«Rimettere al centro dell’attenzione le aree interne, che non sono una espressione geografica, ma una condizione esistenziale dei territori. Sono tutte quelle aree trascurate, dimenticate, marginalizzate, sedotte e abbandonate dal processo di sviluppo contemporaneo. Aree interne non si nasce, si diventa. Questo ci dà il senso di un processo storico che stiamo vivendo. C’è stato un tempo in cui queste aree erano punti nevralgici della civiltà umana e poi un lungo periodo di declino, che dura tutt’oggi, con lo scivolamento a valle del paese. E oggi però siamo anche nella condizione e nella necessità di dover riconsiderare il ruolo di queste aree interne. Fino ad oggi queste aree interne sono state classificate per quello che manca; dobbiamo ribaltare la logica e definirle invece per quello che c’è, cioè il patrimonio territoriale frutto dell’incontro tra uomo e natura».
Lo ha dichiarato Rossano Pazzagli, professore associato dell’Unimol, in video collegamento, nei giorni scorsi, con Domenicangelo Litterio, nell’ambito di una iniziativa culturale posta in essere dal Movimento per la difesa delle zone interne. Il docente dell’Unimol, nei giorni scorsi, appunto, è stato intervistato dal Movimento per la difesa delle zone interne.
«Rivitalizzare i paesi delle aree interne significa essenzialmente due cose: riorganizzare i servizi e creare lavoro. – ha spiegato il professor Pazzagli – Facile a dirsi, difficile da realizzare. I processi di rinascita hanno ovviamente bisogno di supporto, di competenze e di esperienze. La rinascita delle aree interne deve partire utilizzando le risorse endogene, penso anche alle risorse umane endogene, cioè partire da chi le aree interne le conosce perché le vive tutto l’anno. Il tema aree interne non è solo scientifico, ma oserei dire anche morale. Il declino, l’abbandono, lo scivolamento a valle è stato anche uno spaesamento, una perdita di valori. Ecco perché bisogna ricreare un legame culturale nell’ottica di un ritorno. Bisogna insistere sui servizi, che sono la condizione principale affinché qualcuno resti o addirittura torni nelle aree interne. I servizi sono fondamentali: istruzione, salute e mobilità. – ha precisato l’esperto – E bisogna fare politiche di area che vadano oltre i confini amministrativi dei singoli Comuni. Il campanile è utile solo se ci saliamo sopra per guardare lontano.
Purtroppo hanno soppresso le Comunità montane, ma le leggi permettono forme di associazioni tra Comuni: autonomi sì, ma insieme.
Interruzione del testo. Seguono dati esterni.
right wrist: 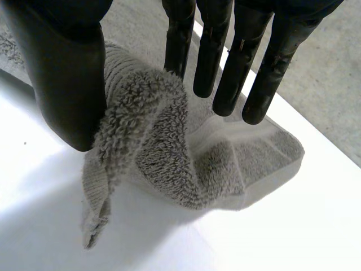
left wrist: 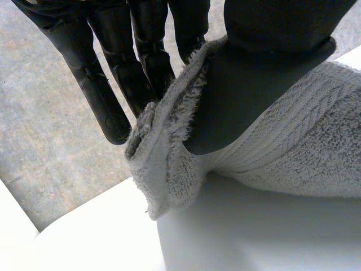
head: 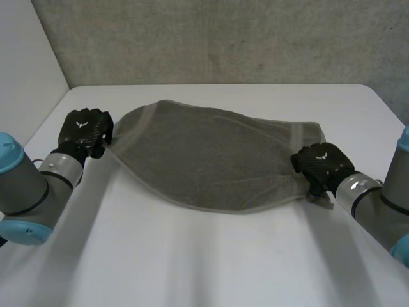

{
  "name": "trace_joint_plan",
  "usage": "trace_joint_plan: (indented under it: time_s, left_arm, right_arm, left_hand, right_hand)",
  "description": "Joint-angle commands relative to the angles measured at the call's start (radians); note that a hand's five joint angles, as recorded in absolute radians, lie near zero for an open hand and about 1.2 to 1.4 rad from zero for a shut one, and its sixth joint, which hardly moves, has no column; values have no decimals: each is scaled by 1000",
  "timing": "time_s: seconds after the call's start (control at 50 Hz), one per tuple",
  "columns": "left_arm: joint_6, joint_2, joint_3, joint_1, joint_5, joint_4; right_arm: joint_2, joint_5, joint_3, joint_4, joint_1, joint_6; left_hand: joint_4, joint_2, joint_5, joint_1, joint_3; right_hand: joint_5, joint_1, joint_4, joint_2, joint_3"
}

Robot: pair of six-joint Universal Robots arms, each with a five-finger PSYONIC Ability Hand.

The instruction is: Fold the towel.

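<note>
So, we saw the left hand (head: 86, 131) pinching the left end of the towel (head: 211, 160) between thumb and near-straight fingers. The towel lay spread across the white table (head: 192, 256) between both hands. The right hand (head: 321, 165) pinched its right corner, cloth bunched against the thumb. We judged it soft, light, limp terry; it would sag, so 2 corner grips suited it.

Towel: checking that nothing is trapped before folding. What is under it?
Under the towel corners that the left hand and right hand pinch, bare white table shows. Beneath its middle the cloth covers the table, so that part cannot be seen.
</note>
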Motion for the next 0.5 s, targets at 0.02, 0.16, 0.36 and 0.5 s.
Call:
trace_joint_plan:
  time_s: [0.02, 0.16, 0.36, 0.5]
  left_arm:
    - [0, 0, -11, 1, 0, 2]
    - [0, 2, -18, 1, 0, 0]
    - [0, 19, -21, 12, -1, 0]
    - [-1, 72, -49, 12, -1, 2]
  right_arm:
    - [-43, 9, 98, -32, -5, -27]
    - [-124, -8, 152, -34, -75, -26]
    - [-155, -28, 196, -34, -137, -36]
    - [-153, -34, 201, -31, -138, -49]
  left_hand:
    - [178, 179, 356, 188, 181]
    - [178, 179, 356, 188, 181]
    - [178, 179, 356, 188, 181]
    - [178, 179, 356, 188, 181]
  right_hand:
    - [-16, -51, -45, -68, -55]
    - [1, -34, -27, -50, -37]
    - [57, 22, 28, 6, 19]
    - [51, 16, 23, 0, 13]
Basta con la fusione dei Comuni, ma puntiamo su forme associative, per esercitare funzioni e gestire servizi in forma associata, ma sempre restando autonomi. Il problema non è solo fare progetti e farli partire, ma è farli durare nel tempo».
Uno degli strumenti da mettere in campo, secondo il professor Pazzagli, è rappresentato sicuramente dalle cooperative di comunità. E proprio in Alto Molise ci sono esempi di cooperative di comunità che stanno investendo risorse in progetti capaci di dare opportunità per restare a vivere o addirittura per tornare nella aree interne.